> **Activity**
Each line of the data below holding the word "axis" must be copied.

> **Data excerpts**
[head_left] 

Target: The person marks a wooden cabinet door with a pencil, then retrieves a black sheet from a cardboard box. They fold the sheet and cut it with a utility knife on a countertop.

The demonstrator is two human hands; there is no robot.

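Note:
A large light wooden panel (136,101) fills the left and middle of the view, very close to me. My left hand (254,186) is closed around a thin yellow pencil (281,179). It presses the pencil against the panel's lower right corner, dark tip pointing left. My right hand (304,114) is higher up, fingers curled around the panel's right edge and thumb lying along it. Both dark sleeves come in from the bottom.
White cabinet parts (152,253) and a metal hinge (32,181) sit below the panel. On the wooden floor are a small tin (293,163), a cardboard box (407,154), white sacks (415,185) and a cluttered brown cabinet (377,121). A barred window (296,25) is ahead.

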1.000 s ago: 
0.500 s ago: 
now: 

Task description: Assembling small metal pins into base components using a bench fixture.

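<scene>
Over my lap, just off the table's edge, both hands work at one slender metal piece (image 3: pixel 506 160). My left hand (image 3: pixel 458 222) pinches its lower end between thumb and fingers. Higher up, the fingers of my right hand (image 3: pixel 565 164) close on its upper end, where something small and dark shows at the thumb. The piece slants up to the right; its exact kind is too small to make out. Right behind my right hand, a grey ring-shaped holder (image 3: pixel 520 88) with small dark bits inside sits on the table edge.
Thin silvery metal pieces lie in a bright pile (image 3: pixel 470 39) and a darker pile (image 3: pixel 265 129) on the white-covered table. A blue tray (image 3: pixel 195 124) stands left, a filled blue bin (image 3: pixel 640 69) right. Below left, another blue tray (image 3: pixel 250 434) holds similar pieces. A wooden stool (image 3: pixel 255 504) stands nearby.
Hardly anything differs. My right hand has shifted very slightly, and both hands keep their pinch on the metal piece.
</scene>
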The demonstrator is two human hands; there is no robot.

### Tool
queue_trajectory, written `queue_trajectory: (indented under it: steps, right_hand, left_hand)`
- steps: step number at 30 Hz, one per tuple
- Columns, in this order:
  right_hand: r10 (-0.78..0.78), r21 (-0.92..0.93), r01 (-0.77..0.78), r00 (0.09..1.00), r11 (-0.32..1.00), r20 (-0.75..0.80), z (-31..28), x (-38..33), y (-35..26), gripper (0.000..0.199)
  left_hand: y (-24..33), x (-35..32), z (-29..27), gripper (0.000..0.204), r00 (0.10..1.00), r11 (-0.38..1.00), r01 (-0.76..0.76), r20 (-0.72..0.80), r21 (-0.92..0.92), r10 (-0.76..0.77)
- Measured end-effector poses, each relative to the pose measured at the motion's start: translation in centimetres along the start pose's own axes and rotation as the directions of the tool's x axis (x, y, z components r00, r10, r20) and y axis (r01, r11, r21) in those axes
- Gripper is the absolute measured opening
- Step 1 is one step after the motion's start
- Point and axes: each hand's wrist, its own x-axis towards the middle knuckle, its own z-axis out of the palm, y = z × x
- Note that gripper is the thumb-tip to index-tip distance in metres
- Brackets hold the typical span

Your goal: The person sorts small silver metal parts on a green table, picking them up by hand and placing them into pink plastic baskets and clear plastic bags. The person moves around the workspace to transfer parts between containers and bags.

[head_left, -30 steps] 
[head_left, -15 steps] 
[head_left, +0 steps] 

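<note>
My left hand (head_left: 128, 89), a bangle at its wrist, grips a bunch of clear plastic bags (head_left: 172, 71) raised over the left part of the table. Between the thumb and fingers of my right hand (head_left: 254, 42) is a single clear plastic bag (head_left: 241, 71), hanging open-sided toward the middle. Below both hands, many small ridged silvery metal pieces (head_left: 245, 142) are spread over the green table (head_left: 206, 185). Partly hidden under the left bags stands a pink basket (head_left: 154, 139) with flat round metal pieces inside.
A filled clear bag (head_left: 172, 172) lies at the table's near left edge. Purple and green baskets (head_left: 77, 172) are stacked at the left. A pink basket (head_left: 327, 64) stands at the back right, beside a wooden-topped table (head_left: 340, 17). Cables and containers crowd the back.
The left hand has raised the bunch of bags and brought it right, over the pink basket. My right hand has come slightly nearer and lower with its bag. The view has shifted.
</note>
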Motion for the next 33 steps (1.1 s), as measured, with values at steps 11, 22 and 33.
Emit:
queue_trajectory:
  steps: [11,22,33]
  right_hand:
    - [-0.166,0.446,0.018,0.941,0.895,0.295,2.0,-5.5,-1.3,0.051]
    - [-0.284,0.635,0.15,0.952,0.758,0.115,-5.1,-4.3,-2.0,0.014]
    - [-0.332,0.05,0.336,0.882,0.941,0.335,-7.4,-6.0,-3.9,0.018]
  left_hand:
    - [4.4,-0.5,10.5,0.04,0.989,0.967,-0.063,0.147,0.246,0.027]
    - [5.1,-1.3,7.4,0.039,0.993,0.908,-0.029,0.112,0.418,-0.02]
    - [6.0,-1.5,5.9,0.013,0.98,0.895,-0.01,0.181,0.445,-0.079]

> **Written response**
- Measured end-effector poses, each relative to the pose measured at the motion's start: translation in centimetres along the start pose's own axes and rotation as the directions of the tool's x axis (x, y, z components r00, r10, r20) and y axis (r01, r11, r21) in those axes
- Point and axes: each hand's wrist, its own x-axis towards the middle knuckle, its own z-axis out of the palm, y = z × x

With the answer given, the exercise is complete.